- TASK INSTRUCTIONS: Among the entries below, take the line with "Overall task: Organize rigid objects" and the line with "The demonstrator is", and output them and every line between them exactly, with nothing else.

■ ■ ■

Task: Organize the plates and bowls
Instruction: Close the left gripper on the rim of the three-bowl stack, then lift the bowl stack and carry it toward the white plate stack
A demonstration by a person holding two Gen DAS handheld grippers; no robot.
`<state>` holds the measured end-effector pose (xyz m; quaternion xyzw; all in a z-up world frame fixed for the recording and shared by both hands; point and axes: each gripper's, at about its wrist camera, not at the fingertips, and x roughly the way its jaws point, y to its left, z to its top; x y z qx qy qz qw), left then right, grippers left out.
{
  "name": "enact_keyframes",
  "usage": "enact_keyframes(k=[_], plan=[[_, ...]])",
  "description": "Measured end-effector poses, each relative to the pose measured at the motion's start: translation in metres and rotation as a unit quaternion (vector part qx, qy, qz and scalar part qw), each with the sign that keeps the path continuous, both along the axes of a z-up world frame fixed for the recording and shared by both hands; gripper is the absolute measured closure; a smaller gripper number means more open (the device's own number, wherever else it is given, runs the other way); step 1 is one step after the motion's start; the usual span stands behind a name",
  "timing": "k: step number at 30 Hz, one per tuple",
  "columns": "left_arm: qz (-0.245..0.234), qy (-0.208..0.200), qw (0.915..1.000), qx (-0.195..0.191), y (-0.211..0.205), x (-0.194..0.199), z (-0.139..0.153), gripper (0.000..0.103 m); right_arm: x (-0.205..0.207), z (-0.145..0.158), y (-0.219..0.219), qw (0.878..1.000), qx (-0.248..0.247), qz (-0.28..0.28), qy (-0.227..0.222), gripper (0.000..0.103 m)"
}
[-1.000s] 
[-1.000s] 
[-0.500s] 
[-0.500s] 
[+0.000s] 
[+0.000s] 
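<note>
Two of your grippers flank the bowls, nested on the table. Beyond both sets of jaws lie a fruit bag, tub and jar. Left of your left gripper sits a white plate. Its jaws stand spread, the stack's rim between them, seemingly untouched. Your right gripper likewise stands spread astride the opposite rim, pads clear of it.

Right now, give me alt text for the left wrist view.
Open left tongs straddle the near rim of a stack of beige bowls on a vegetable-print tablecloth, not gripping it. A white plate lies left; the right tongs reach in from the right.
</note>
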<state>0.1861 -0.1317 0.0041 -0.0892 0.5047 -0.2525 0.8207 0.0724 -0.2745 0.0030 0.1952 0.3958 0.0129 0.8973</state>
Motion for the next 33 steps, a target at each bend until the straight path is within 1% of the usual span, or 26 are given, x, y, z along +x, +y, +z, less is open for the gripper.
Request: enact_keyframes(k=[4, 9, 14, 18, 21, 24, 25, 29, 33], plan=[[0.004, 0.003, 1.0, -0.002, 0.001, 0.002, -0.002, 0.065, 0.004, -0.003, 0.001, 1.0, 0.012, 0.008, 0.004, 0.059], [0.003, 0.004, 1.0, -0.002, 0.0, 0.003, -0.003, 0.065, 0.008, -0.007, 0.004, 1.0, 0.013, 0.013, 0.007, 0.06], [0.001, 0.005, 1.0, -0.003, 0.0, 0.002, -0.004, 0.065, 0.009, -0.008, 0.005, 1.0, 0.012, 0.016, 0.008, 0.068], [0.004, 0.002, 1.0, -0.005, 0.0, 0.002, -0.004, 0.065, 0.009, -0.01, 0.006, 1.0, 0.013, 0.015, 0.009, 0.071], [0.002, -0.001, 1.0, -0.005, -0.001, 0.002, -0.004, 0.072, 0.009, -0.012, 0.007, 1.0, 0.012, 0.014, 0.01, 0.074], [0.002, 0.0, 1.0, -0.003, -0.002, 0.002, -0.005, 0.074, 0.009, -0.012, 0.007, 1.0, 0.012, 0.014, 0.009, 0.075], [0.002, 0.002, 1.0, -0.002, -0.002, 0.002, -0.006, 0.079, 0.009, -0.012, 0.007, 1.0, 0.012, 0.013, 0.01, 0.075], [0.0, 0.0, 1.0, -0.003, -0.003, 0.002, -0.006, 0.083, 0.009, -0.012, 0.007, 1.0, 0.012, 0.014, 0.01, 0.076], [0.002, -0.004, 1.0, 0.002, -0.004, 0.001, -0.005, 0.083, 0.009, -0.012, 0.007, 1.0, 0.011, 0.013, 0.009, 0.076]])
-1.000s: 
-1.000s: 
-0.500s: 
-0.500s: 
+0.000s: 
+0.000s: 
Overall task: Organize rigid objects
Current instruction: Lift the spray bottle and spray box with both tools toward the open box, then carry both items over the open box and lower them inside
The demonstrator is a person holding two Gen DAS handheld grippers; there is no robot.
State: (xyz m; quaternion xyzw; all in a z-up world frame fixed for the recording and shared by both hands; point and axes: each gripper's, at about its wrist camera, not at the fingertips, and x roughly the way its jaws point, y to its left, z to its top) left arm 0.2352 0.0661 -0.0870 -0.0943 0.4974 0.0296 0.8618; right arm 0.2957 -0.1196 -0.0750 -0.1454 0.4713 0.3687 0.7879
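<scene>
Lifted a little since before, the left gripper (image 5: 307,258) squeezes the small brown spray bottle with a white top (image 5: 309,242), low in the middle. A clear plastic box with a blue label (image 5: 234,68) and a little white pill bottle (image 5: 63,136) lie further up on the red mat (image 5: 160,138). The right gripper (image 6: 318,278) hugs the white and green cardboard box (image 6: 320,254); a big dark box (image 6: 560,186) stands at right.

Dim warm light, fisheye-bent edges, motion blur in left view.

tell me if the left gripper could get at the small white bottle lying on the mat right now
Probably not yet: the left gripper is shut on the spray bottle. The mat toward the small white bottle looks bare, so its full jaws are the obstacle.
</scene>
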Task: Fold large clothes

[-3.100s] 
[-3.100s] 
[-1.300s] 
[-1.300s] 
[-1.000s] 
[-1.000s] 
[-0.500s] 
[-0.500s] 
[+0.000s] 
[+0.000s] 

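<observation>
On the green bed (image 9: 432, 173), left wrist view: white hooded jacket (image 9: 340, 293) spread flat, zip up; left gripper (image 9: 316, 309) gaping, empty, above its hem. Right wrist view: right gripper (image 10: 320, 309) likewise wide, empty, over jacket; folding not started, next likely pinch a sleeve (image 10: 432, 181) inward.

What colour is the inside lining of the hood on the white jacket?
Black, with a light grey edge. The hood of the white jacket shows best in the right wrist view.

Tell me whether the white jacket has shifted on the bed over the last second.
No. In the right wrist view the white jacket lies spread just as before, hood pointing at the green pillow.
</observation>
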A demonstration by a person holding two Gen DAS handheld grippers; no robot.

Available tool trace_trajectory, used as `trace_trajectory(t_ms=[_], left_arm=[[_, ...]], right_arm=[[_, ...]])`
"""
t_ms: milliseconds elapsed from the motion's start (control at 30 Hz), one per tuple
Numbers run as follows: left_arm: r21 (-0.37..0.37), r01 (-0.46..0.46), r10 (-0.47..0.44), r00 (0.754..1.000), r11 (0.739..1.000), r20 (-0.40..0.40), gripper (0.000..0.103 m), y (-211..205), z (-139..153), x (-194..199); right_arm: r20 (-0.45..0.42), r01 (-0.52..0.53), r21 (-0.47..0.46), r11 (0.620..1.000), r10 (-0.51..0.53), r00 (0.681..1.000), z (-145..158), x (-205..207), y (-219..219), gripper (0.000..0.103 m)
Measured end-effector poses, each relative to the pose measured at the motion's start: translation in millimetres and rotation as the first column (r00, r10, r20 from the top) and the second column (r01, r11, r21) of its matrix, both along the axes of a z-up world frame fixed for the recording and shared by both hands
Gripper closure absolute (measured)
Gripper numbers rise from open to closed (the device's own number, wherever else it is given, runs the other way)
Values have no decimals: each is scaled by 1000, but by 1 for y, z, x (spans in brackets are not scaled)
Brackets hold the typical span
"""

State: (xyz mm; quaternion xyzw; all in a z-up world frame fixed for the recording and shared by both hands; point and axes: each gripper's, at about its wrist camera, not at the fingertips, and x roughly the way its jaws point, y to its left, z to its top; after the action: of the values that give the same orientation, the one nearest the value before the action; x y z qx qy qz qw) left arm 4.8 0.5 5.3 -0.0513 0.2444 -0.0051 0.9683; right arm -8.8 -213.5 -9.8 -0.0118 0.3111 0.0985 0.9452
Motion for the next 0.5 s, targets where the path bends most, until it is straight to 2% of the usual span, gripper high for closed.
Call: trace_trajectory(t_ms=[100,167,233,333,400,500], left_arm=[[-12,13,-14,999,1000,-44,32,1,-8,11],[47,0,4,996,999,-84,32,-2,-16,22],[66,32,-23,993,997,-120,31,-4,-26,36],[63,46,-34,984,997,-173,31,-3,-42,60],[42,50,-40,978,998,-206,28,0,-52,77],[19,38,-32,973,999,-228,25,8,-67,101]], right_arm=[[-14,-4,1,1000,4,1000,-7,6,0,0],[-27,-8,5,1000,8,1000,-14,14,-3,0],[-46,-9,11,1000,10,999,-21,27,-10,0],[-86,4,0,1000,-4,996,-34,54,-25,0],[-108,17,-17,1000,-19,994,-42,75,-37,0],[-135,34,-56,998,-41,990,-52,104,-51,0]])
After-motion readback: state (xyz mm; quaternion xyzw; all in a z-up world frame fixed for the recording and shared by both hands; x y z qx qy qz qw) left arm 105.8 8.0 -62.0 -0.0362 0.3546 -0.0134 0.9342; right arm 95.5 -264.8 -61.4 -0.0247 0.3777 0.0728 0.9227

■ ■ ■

- SOLUTION TO THE PROBLEM:
Overall task: Organize rigid objects
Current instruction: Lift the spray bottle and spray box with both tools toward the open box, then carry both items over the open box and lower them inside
The demonstrator is a person holding two Gen DAS handheld grippers; there is no robot.

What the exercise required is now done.